WHAT YOU SHOULD DO: All that is wanted is the exact lines from the first line of the data below through the line with "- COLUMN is", both ends included, with pictures omitted.

Saved data entries

______

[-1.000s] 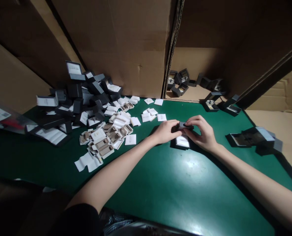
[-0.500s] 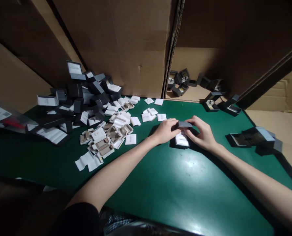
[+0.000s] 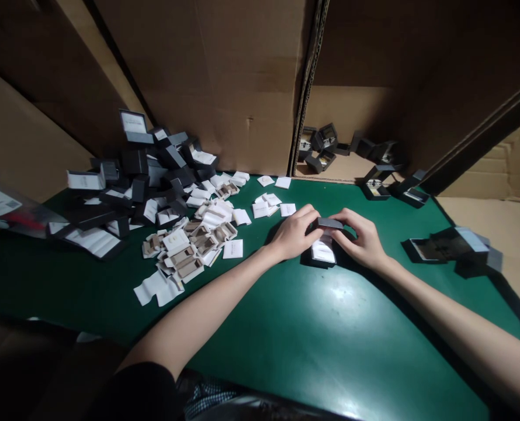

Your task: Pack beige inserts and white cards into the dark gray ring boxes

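Left hand (image 3: 295, 234) and right hand (image 3: 360, 238) pinching dark lid (image 3: 329, 223) at opposite ends, right of frame centre; white-lined box (image 3: 323, 251) below not yet closed (judging by raised lid); open boxes (image 3: 376, 188) upper right, dark box pile (image 3: 139, 188) upper left

Centre of the frame: the raised part of the dark box (image 3: 329, 224) conceals some fingertips of the left hand (image 3: 295, 235) and right hand (image 3: 360, 238). Print on the white cards (image 3: 232, 248) is too small to read. Upper left: the pile of black boxes (image 3: 134, 162) overlaps itself; its lower boxes are partly covered. Left edge: the plastic bag (image 3: 32, 216) is cut off. Upper right: contents of the small boxes (image 3: 329, 134) inside the carton (image 3: 343, 105) are too small to identify. Bottom edge: the black sleeve (image 3: 141, 386) and checked cloth (image 3: 207, 396) are cut off. Right edge: the right forearm (image 3: 457, 316) leaves the frame.
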`<state>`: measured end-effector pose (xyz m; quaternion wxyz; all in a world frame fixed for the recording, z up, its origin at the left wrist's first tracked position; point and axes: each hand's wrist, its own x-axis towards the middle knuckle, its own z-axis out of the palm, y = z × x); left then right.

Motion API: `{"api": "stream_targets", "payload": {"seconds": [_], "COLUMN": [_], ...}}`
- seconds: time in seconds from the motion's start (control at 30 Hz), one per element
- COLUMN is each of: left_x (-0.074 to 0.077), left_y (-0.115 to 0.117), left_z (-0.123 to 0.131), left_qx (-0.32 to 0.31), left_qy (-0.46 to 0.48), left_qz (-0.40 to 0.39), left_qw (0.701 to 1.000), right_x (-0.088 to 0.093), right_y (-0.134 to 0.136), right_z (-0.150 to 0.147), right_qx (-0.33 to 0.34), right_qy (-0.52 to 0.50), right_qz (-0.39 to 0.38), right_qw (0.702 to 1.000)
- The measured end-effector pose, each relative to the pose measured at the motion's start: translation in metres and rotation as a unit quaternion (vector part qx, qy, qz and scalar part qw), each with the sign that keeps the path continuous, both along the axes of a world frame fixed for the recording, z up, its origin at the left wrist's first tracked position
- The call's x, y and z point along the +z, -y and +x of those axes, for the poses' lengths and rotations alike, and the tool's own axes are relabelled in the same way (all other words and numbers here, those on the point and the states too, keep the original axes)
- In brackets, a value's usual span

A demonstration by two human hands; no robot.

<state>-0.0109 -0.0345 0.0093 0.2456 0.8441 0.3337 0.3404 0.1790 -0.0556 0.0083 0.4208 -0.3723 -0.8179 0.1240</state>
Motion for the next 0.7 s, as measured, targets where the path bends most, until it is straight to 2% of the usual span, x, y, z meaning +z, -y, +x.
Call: {"api": "stream_targets", "payload": {"seconds": [0.3, 0.5, 0.7], "left_x": [0.0028, 0.0018, -0.0005], "left_y": [0.0013, 0.0018, 0.0027], "left_z": [-0.0002, 0.0001, 0.0021], "left_qx": [0.001, -0.019, 0.020], "left_qy": [-0.024, -0.027, -0.061], "left_qz": [0.000, -0.005, 0.010], "left_qw": [1.000, 0.999, 0.998], "right_x": [0.0004, -0.0008, -0.0003], "right_y": [0.0003, 0.0020, 0.0002], "right_z": [-0.0001, 0.0013, -0.0018], "right_qx": [-0.005, -0.007, 0.009], "right_qy": [-0.003, -0.015, -0.013], "right_qz": [0.014, 0.041, 0.010], "right_qw": [1.000, 0.999, 1.000]}}
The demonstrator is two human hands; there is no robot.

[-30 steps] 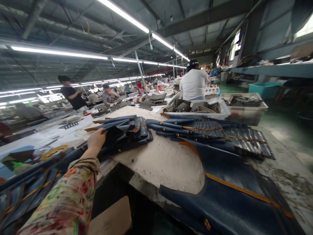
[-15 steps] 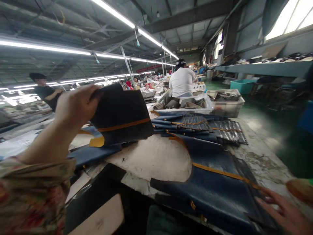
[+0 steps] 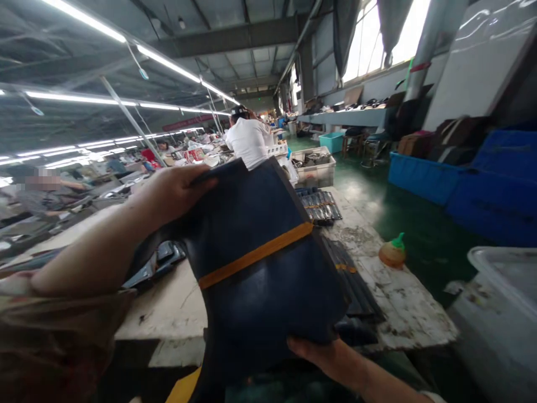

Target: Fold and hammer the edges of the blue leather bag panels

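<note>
A dark blue leather piece (image 3: 260, 296) with a curved cut-out and a mustard strip (image 3: 255, 254) across it is held up in front of me, tilted. My left hand (image 3: 178, 193) grips its upper left corner, fingers closed round the edge. At its lower right edge, my right hand (image 3: 325, 355) pinches it with the thumb on top; the other fingers are hidden underneath. A yellow patch (image 3: 183, 386) shows below the piece. Behind it, more dark leather pieces (image 3: 356, 291) lie overlapped on the worn white table (image 3: 176, 305).
An orange bottle with a green tip (image 3: 393, 252) stands at the table's right side. Beyond are a row of dark pieces (image 3: 321, 206), a grey crate (image 3: 314, 176) and a person in white (image 3: 247, 140). A pale plastic bin (image 3: 503, 308) and blue bins (image 3: 423, 178) are on the right.
My right hand has moved from the pieces on the table to the lower edge of the held leather piece. That piece is now nearer and more central. The view has turned right.
</note>
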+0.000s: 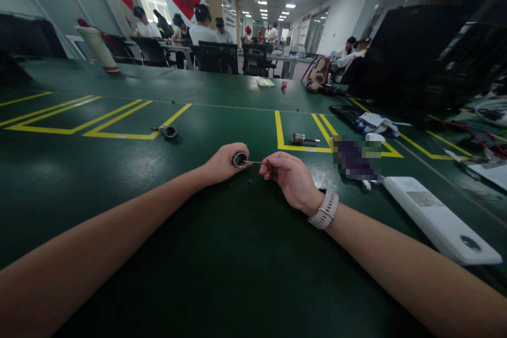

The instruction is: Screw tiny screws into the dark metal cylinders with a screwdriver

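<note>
My left hand (pixel 225 163) is closed around a dark round part with a bright metal rim (pixel 240 159), its open end turned toward my right hand. In the fingers of my right hand (pixel 291 177) is a thin metal rod (pixel 255 162), like a slim screwdriver shaft or hex key; its tip reaches the opening of the round part. My fingers hide the rod's other end. On the green table below lies a tiny ring-like piece (pixel 250 181). Beyond my right hand rests a metal cylinder with a thin shaft (pixel 303 139). A similar cylindrical part (pixel 169 131) lies farther left.
Yellow tape (pixel 119 136) marks boxes on the green table (pixel 222 274). To the right are a white power bank-like device (pixel 439 216), a dark purple item (pixel 354 158) and white-blue gloves (pixel 376 124). A white cup (pixel 99 47) stands far left. People sit at desks behind.
</note>
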### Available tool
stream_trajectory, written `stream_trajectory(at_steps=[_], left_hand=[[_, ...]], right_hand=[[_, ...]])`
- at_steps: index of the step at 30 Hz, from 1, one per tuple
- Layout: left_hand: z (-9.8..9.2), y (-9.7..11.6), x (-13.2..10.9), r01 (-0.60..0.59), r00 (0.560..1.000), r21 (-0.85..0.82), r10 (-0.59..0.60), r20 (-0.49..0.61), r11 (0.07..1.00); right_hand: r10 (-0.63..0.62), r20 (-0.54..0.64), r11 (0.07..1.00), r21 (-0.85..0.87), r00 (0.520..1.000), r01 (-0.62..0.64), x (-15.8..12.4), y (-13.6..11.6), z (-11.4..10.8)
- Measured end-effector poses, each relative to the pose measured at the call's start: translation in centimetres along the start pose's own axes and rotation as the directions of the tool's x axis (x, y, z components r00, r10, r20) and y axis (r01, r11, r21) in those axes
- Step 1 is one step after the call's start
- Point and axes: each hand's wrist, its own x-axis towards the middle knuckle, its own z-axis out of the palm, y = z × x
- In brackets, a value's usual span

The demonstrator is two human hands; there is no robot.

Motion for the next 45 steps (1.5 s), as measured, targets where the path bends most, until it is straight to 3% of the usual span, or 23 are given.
stream_trajectory(at_steps=[6, 9, 12, 19, 24, 30, 45], left_hand=[[-0.04, -0.3, 0.09, 0.002, 1.0, 0.171, 0.002, -0.02, 0.985], [-0.14, -0.22, 0.05, -0.017, 0.999, 0.27, 0.026, -0.03, 0.963], [-0.16, -0.2, 0.0, -0.035, 0.998, 0.293, 0.049, -0.039, 0.956], [-0.09, -0.51, -0.02, -0.053, 0.998, 0.197, 0.06, -0.026, 0.979], [-0.14, -0.37, -0.04, -0.07, 0.997, 0.12, 0.074, -0.031, 0.99], [-0.06, -0.17, -0.03, -0.009, 0.994, 0.038, 0.014, -0.11, 0.999], [0.01, -0.57, 0.0, -0.007, 0.996, -0.016, 0.006, -0.093, 1.0]], right_hand=[[-0.137, 0.003, 0.975, -0.174, 0.991, 0.135, -0.54, 0.36, 0.29], [-0.147, 0.022, 0.964, -0.22, 0.989, 0.148, -0.67, 0.34, 0.39], [-0.095, 0.011, 0.984, -0.151, 0.995, 0.096, -0.54, 0.22, 0.34], [0.018, 0.009, 1.0, -0.002, 1.0, -0.018, -0.12, -0.05, 0.0], [0.026, 0.016, 0.999, 0.019, 1.0, -0.027, -0.15, -0.14, -0.01], [0.031, 0.018, 0.999, 0.029, 0.999, -0.032, -0.16, -0.18, 0.07], [0.058, 0.042, 0.995, 0.081, 0.997, -0.061, 0.3, 0.1, -0.6]])
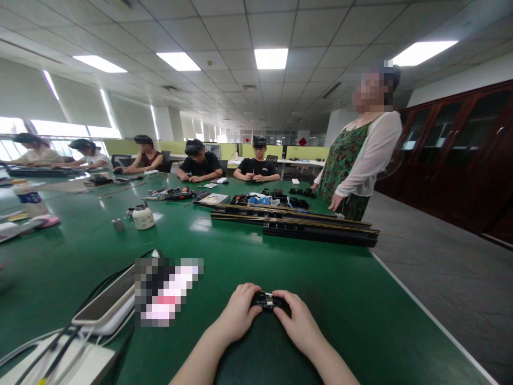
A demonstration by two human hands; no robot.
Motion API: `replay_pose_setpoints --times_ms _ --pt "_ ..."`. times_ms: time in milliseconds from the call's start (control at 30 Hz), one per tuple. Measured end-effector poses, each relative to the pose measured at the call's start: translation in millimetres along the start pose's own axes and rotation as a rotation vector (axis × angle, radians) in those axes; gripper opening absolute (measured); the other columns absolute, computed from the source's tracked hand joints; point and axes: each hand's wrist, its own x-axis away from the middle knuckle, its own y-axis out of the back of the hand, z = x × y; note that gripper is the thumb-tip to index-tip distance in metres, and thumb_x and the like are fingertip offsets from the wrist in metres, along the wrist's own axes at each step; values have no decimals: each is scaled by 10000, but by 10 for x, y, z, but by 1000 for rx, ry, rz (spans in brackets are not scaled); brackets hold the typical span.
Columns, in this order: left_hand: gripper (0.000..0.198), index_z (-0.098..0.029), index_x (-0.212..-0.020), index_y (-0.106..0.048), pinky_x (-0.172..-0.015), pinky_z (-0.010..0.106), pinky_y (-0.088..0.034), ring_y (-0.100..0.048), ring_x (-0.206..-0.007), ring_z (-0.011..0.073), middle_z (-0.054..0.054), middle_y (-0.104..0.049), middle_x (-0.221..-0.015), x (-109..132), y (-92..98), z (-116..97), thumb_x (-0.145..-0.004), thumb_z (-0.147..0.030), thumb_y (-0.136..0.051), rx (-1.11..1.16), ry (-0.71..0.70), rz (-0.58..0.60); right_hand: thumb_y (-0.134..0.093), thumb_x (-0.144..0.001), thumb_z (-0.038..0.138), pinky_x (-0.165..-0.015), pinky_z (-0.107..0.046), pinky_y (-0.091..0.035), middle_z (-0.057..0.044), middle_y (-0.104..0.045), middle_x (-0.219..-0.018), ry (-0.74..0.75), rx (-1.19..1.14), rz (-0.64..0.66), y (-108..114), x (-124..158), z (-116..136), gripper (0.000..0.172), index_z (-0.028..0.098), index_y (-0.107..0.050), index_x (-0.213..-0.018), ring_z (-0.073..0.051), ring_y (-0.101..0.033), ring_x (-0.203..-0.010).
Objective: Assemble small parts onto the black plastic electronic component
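- A small black part [259,301] is held over the green table [344,283].
- Its left end is pinched by the half-curled left hand [241,306].
- Its right end is pinched likewise by the right hand [297,316].

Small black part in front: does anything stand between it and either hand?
Nothing visible does: the left hand and right hand both grip the small black part, one on each side.
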Motion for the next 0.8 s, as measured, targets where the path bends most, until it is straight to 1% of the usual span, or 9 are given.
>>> replay_pose_setpoints --times_ms 133,367,667,800 --pt "316 -189 -1060 -504 -927 316 -352 -460 -1027 186 55 -539 -1089 11 11 -2 -747 -159 -494 -2 -12 -7 -516 -725 212 -924 -332 -382 -57 -631 -1048 -15 10 -23 6 4 10 301 214 -602 -1013 -206 -545 -1020" --pt "431 -192 -1175 -475 -966 348 -328 -435 -1087 211 73 -521 -1155 6 23 -17 -751 -239 -536 -7 7 14 -509 -733 219 -924 -344 -384 -52 -634 -1048 -15 17 -21 5 2 2 294 223 -606 -1011 -213 -545 -1023" --pt "444 -189 -1190 -489 -965 349 -326 -432 -1088 217 74 -524 -1160 1 5 -3 -757 -269 -539 -4 2 18 -509 -739 217 -914 -326 -385 -53 -638 -1031 15 20 -25 2 1 3 277 213 -606 -998 -200 -548 -1003" --pt "423 -164 -1162 -507 -951 326 -338 -442 -1066 209 80 -527 -1138 0 13 -15 -753 -263 -550 -10 -10 16 -511 -740 221 -905 -325 -390 -53 -638 -1020 14 23 -20 8 5 13 271 212 -609 -992 -199 -550 -994"
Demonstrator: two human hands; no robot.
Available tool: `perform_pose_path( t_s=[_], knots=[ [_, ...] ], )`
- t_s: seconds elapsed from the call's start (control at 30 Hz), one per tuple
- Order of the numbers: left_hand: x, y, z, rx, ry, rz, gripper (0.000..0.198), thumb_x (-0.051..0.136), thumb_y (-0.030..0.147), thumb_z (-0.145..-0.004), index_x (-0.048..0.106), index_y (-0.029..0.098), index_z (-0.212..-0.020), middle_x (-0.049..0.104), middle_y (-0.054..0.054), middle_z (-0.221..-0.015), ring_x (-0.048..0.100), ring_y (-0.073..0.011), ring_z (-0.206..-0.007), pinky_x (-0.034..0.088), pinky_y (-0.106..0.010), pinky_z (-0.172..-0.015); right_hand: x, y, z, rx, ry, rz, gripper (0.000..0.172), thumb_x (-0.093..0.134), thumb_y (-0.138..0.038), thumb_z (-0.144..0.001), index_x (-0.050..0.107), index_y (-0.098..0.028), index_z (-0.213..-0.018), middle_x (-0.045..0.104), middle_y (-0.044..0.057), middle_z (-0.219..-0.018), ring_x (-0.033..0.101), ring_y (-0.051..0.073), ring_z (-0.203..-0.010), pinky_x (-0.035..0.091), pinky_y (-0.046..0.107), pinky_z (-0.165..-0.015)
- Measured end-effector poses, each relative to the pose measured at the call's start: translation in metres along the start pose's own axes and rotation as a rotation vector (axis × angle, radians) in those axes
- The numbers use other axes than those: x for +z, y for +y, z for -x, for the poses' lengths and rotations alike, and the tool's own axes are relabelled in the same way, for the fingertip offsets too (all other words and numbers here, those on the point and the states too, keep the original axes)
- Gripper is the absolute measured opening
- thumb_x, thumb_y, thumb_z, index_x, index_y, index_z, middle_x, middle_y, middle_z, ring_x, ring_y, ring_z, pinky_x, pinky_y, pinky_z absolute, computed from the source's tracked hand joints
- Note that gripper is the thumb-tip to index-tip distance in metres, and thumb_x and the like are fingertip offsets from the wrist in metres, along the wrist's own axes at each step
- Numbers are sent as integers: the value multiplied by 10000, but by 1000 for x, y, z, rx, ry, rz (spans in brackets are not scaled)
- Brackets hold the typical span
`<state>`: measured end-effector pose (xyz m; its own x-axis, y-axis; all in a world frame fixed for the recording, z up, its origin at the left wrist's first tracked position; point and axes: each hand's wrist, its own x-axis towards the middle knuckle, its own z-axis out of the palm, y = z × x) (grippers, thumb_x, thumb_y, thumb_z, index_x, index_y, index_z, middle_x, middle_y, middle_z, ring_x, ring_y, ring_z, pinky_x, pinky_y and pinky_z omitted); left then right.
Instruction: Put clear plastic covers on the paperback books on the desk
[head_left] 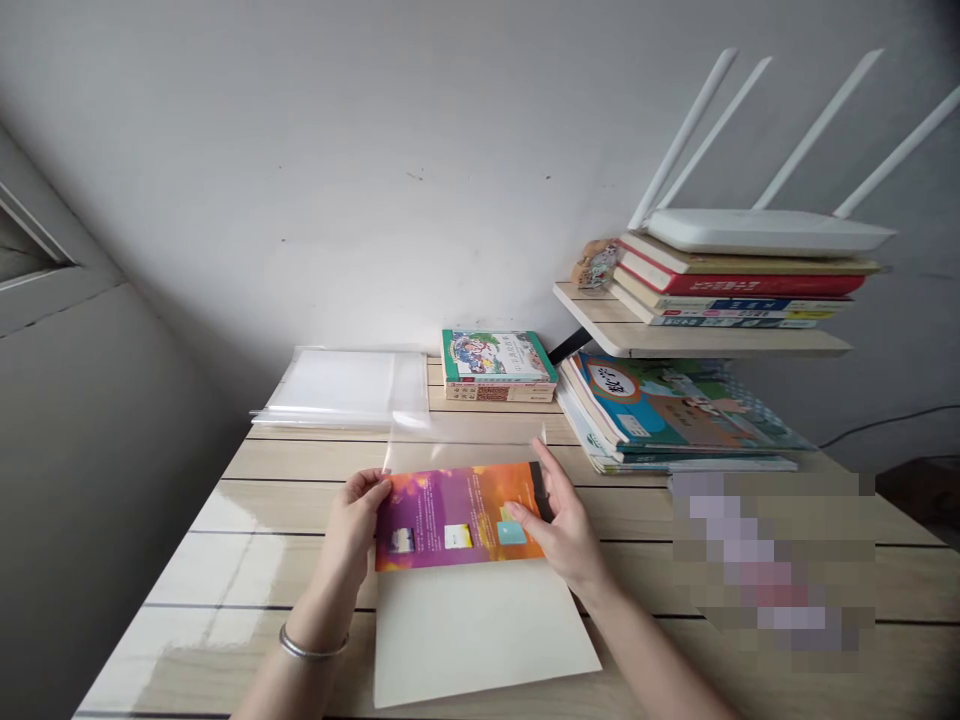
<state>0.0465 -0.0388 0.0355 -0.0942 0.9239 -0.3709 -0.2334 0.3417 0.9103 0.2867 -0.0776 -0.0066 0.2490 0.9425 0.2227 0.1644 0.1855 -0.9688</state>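
Note:
A book lies open in front of me, with a cream page [472,630] nearest and a purple-and-orange printed cover flap [442,510] across its far part. My left hand [352,515] pinches the flap's left edge between thumb and fingers. On the right edge, my right hand [566,530] grips the flap, thumb on top and index finger stretched out past the far corner. Beyond the flap, a clear plastic book cover [465,445] spreads over the tabletop. How far the plastic reaches under the flap is hidden.
More clear plastic covers [337,385] lie at the back left. Green-edged books [499,360] are stacked by the wall. Textbooks [675,410] are piled below a small shelf [705,345] bearing books and a white router [772,232]. A blurred-out item [772,570] lies at right.

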Motion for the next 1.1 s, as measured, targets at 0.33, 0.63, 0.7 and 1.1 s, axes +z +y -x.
perform_pose_path(
  t_s=[0.33,0.63,0.7,1.1],
  knots=[
    [-3,3,-2,-29,-5,17,493,840,363,-443,620,124,-813,641,0,-583,533,-102,-452,384,-204,-417,-1,1,0,7,-31,-32,785,673,-329,-771,285,-287,-1453,276,60,-1538,272,245,-1397,279,472,-1120],
    [-2,2,-4,-15,30,44,480,861,325,-418,647,117,-794,647,-5,-587,558,-104,-491,405,-197,-444,-11,-13,1,-117,-75,423,444,612,-373,-816,589,-250,-1242,500,112,-1313,522,275,-1174,437,475,-993],
    [-1,2,-4,-9,39,57,458,860,318,-416,641,124,-768,640,2,-577,558,-103,-489,407,-197,-448,-8,-33,8,-228,6,689,401,625,-386,-807,635,-238,-1180,388,137,-1413,479,327,-1207,415,540,-987],
    [-11,-7,-10,21,-88,120,424,840,355,-494,603,146,-778,650,0,-601,577,-114,-504,429,-211,-482,99,-53,40,-890,-439,1006,564,455,-476,-919,435,-150,-1379,421,152,-1449,316,325,-1363,338,527,-1072]
  ],
)
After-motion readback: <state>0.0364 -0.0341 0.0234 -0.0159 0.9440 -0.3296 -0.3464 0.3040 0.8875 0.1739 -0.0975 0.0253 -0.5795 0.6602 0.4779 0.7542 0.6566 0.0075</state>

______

EXERCISE SOLUTION:
[-1.000s] 
[-0.500s] 
[+0.000s] 

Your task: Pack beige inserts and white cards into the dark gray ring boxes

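Left hand (image 3: 295, 234) and right hand (image 3: 360, 238) pinching dark lid (image 3: 329, 223) at opposite ends, right of frame centre; white-lined box (image 3: 323, 251) below not yet closed (judging by raised lid); open boxes (image 3: 376, 188) upper right, dark box pile (image 3: 139, 188) upper left

Centre of the frame: the raised part of the dark box (image 3: 329, 224) conceals some fingertips of the left hand (image 3: 295, 235) and right hand (image 3: 360, 238). Print on the white cards (image 3: 232, 248) is too small to read. Upper left: the pile of black boxes (image 3: 134, 162) overlaps itself; its lower boxes are partly covered. Left edge: the plastic bag (image 3: 32, 216) is cut off. Upper right: contents of the small boxes (image 3: 329, 134) inside the carton (image 3: 343, 105) are too small to identify. Bottom edge: the black sleeve (image 3: 141, 386) and checked cloth (image 3: 207, 396) are cut off. Right edge: the right forearm (image 3: 457, 316) leaves the frame.
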`<state>`: measured end-effector pose (xyz m; quaternion wxyz; all in a world frame fixed for the recording, z up, its origin at the left wrist's first tracked position; point and axes: each hand's wrist, its own x-axis towards the middle knuckle, its own z-axis out of the palm, y = z × x); left then right.

Motion API: `{"api": "stream_targets", "payload": {"seconds": [_], "COLUMN": [_], ...}}`
- seconds: time in seconds from the motion's start (control at 30 Hz), one per element
- COLUMN is each of: left_x (-0.074 to 0.077), left_y (-0.115 to 0.117), left_z (-0.123 to 0.131), left_qx (-0.32 to 0.31), left_qy (-0.46 to 0.48), left_qz (-0.40 to 0.39), left_qw (0.701 to 1.000), right_x (-0.088 to 0.093), right_y (-0.134 to 0.136), right_z (-0.150 to 0.147), right_qx (-0.33 to 0.34), right_qy (-0.52 to 0.50), right_qz (-0.39 to 0.38), right_qw (0.702 to 1.000)

That finishes the output for this exercise.